Melihat kedua saudari itu melakukan apa yang dia katakan, Pei Yuwen merenungkan dirinya sendiri, apakah dia melindungi mereka dengan sangat baik?Jadi masing-masing dari mereka tidak tahu penderitaan di dunia.
Ketika saudara perempuan Pei kembali, dia dengan jelas melihat kebencian di mata mereka. Dan Pei Yuling berlutut di depannya untuk mengakui kesalahannya.
"Kakak, aku tahu aku salah. Waktu... Tidak, tidak akan ada waktu berikutnya. Aku tidak akan memberi orang-orang itu kesempatan untuk menyakiti kita." Pei Yuling berkata dengan tegas.
Pei Yujun juga sedang dalam suasana hati yang buruk saat ini.

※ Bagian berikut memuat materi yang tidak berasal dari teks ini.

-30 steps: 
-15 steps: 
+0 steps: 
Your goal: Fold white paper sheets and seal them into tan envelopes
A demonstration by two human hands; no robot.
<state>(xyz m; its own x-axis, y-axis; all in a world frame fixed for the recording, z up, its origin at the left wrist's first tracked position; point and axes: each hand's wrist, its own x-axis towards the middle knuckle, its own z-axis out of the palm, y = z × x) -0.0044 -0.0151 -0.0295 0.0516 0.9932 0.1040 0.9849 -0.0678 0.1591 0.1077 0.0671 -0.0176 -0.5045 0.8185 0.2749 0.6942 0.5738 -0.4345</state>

Dari mulut pengemis, dia mengetahui bahwa wanita yang pernah jatuh ke tangan bajingan itu disiksa sampai mati. Pemerintah bekerja bahu membahu dengan para bajingan itu, dan ada Juga orang mati yang dianiaya. di seluruh Kota, bajingan itu adalah ular lokal.
"Nona Sulung, Nona Kedua, nona ketiga" Li Qiaoyue datang dari kejauhan. Dia berhenti didepqn mereka dan berkata: Cepat dan selamatkan tuan muda.